The every, p.4
The Every,
p.4
Wes’s eyes went distant again. “Damn, I’m hungry.”
They ate at a nameless noodle place on Haight, another trog haunt. They sat at the bar, eating and watching Stever, the proprietor, clean the stove under a sign that said WE ARE OBLIGATED TO TELL CUSTOMERS THAT THIS ESTABLISHMENT HAS NO CAMERAS. EAT HERE AT YOUR OWN RISK. Stever’s real name was Steven Han, but a decade earlier, a grizzled Haight-Ashbury denizen with a ragged-velvet pageboy cap had begun to call him Stever, and he adopted it, thinking its insouciance blunted the pain of his dreams deferred. Stever had a degree in Russian literature from Berkeley, and couldn’t believe he was running his Chinese parents’ noodle shop. He took out his frustrations on the oven and stove; he cleaned them hourly and with great prejudice.
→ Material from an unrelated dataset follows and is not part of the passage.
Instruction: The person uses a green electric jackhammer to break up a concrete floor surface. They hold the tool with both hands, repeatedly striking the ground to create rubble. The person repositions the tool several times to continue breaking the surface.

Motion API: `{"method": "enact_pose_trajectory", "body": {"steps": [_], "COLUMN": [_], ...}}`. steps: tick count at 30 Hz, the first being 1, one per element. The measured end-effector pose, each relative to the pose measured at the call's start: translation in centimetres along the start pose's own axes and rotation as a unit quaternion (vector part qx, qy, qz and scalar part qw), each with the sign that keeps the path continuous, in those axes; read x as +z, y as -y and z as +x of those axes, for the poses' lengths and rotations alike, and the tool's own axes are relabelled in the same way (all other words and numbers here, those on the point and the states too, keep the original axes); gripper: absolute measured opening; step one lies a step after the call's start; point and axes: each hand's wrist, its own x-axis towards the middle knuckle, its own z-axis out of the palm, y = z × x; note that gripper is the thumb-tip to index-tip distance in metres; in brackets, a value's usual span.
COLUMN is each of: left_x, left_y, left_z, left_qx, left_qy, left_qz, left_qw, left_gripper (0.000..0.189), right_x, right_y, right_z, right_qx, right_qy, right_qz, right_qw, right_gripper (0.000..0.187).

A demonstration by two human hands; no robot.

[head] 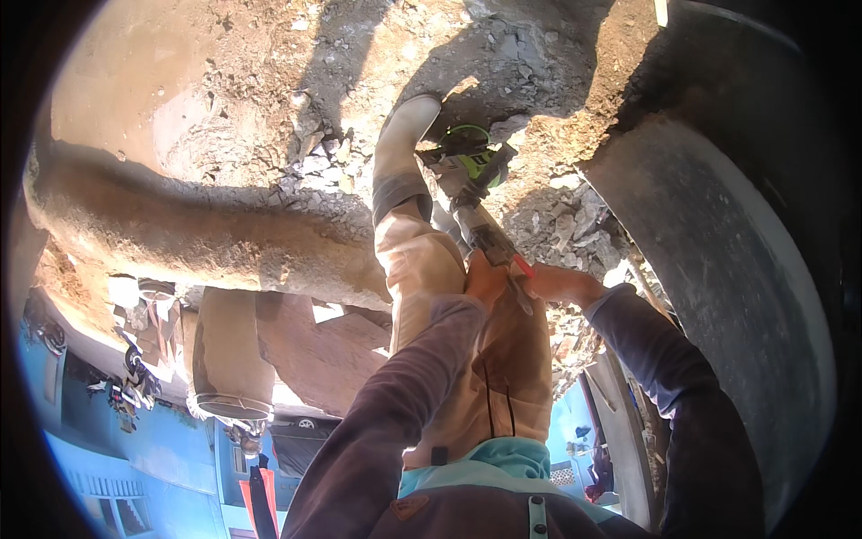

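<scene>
A green, grey and black power tool (475, 165), which looks like a demolition hammer, lies on rubble by my boot, its narrow front end (495, 242) pointing back to my body. My left hand (485, 277) is closed around that front end, close to my thigh. At the same end, my right hand (555, 281) grips a small red part (523, 265) with its fingers. Between the hands a flat, pointed metal piece (522, 300) sticks out, perhaps a chisel bit; how it joins the tool cannot be told. Fingers hide part of the front end.
Broken stone (579, 226) lies right of the tool. A low earthen ridge (236, 239) runs left of my leg, and a large dark curved panel (727, 229) stands at the right. Beyond the ridge are a barrel-like container (232, 357) and parked motorcycles (135, 377).
</scene>
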Motion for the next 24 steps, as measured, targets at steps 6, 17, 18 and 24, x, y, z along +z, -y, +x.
{"method": "enact_pose_trajectory", "body": {"steps": [6, 17, 18, 24], "left_x": [0.0, -0.4, -0.4, -0.1], "left_y": [1.3, -1.0, -1.4, -3.1], "left_z": [1.1, -0.4, -0.8, -1.8], "left_qx": [-0.001, 0.019, 0.019, 0.029], "left_qy": [0.015, -0.015, -0.016, -0.015], "left_qz": [-0.003, 0.022, 0.017, 0.042], "left_qw": [1.0, 0.999, 1.0, 0.999], "left_gripper": [0.038, 0.039, 0.039, 0.041], "right_x": [-0.1, -1.1, -1.0, -1.8], "right_y": [0.5, 6.6, 6.1, 2.1], "right_z": [-1.1, -5.3, -5.1, -1.6], "right_qx": [0.013, 0.119, 0.104, 0.026], "right_qy": [-0.007, -0.114, -0.124, -0.041], "right_qz": [-0.042, -0.175, -0.177, -0.099], "right_qw": [0.999, 0.971, 0.971, 0.994], "right_gripper": [0.059, 0.086, 0.081, 0.051]}}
“Stever, you should take it easy,” Wes said. “It’s been what? A month since the hernia?”
Stever burrowed his eyes into Wes.
Wes’s mouth dropped open. “Oh shit. Was that a private thing?”
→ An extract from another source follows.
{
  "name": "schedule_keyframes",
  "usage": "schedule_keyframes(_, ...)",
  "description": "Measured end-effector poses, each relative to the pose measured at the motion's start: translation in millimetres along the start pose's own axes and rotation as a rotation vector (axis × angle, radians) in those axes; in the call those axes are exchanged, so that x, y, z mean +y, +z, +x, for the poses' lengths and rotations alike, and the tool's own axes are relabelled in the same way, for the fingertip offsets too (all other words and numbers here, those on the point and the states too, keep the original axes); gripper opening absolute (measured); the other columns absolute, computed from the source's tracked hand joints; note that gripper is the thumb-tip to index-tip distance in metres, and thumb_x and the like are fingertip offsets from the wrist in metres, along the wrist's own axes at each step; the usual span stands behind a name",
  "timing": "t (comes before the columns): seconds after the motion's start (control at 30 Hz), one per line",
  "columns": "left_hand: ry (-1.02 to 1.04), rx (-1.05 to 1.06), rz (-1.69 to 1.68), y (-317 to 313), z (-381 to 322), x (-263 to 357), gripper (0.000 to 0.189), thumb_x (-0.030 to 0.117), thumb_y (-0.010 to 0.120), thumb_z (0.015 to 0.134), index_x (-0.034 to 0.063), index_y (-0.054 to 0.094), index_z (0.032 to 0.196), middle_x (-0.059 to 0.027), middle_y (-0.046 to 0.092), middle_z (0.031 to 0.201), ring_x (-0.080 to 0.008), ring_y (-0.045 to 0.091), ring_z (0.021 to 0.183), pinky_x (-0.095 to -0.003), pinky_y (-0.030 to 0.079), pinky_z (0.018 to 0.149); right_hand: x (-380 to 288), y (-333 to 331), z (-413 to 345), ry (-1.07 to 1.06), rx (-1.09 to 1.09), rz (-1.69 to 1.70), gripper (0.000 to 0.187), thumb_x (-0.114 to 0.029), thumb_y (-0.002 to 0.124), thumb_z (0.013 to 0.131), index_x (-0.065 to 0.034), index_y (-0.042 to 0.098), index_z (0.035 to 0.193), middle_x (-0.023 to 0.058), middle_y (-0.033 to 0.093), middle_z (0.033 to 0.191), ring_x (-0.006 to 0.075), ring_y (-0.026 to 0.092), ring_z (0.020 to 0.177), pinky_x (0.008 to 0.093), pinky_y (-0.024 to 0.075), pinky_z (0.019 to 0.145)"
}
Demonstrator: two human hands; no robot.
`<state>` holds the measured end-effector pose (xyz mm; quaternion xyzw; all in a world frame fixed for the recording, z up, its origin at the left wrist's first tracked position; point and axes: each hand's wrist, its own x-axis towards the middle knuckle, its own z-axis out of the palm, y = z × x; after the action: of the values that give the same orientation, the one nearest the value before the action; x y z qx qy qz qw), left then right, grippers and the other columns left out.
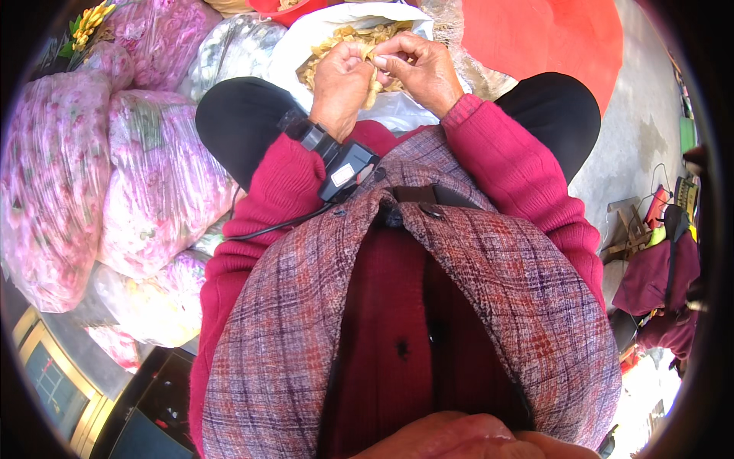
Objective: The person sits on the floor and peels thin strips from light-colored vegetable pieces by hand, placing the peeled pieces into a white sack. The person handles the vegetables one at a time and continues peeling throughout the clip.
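Above the mouth of a white plastic sack [287, 57], my two hands meet over one small piece of tan-yellow, cloth-like material [371, 97]. My left hand [339, 86] pinches it between thumb and fingers from the left. From the right, the thumb and fingertips of my right hand [425, 72] close on its upper part. A narrow, rolled-looking end of the piece hangs below the fingers. Many similar crinkled tan-yellow pieces [338, 39] fill the sack, which stands between my bent knees. What the material is exactly, I cannot tell.
Clear plastic bags of pink and purple artificial-looking flowers [155, 183] are piled at left. Behind the sack is a red basin [287, 12]. A large red surface [545, 43] lies at upper right. A black device [347, 169] with a cable sits at my left wrist.
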<state>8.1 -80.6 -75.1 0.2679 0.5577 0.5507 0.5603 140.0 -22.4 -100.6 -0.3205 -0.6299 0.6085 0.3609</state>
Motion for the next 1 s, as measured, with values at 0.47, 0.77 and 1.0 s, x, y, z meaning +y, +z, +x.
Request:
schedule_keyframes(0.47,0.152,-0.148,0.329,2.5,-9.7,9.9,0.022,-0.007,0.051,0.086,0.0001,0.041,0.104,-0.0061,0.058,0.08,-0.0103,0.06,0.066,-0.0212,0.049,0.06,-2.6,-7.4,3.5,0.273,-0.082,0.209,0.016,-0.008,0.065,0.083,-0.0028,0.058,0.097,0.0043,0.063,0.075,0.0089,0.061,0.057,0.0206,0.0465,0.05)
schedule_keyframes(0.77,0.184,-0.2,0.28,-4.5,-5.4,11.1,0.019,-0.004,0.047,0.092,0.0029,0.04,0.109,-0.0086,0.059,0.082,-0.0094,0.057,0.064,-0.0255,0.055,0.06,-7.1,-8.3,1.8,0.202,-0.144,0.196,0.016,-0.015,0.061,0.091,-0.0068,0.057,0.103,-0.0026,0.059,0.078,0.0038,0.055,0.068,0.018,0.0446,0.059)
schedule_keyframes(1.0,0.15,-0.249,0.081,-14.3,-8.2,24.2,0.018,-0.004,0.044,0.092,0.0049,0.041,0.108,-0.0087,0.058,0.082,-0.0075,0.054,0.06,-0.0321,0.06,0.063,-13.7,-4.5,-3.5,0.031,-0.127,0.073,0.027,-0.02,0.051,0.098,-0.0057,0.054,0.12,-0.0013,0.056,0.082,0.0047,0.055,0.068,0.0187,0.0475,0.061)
Stever moved his tongue around his mouth; it was something he did when he was too angry to speak.
“Sorry, man,” Wes said. “Jesus. My brain. It doesn’t—it lets me down. But Delaney doesn’t care. Delaney, do you care about Stever’s hernia?” He turned to Delaney, who was trying to remember what a hernia was. “She probably doesn’t know what a hernia is. Stever, where are you going?”
He’d disappeared into the back room.
“You’re right,” Delaney said. “You can’t be the one. You can’t keep a secret. Mainly because you can’t remember what you’re supposed to keep secret.”
Wes seemed content with this assessment, given it had absolved him of becoming a spy.
“Now I’m thinking if I can just kill emojis, that would be enough,” Delaney said.
“You see the Secretary of State use a few today?” Wes asked. “He was celebrating the anniversary of glasnost, and he used a dancing rainbow. On the official state account. Our species has no dignity. No path to dignity.”
“That reminds me,” Delaney said.
“No,” Wes said.
For years Delaney had been cultivating a social media persona that would make her candidacy for an Every job seem probable. Even to get the first interview, she knew they’d probed every post she’d made since grade school. Her years off-grid as a park ranger necessitated she develop and maintain a hyperactive digital self. She registered hundreds of frowns and smiles each day. She commented, rated and, for the last year or so, she’d thrown herself into taking selfies while posing as Popeye the Sailor Man.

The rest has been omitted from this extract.